▶ _Exercise details_: Word for word, write out all of the data below.

(Collected material)

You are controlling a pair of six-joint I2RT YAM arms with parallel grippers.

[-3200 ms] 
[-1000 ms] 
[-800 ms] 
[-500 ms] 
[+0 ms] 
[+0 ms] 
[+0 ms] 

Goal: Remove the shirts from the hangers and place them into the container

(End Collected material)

▶ _Expected answer_:
You are controlling a pair of six-joint I2RT YAM arms with parallel grippers.

[-3200 ms] 
[-1000 ms] 
[-800 ms] 
[-500 ms] 
[+0 ms] 
[+0 ms] 
[+0 ms] 

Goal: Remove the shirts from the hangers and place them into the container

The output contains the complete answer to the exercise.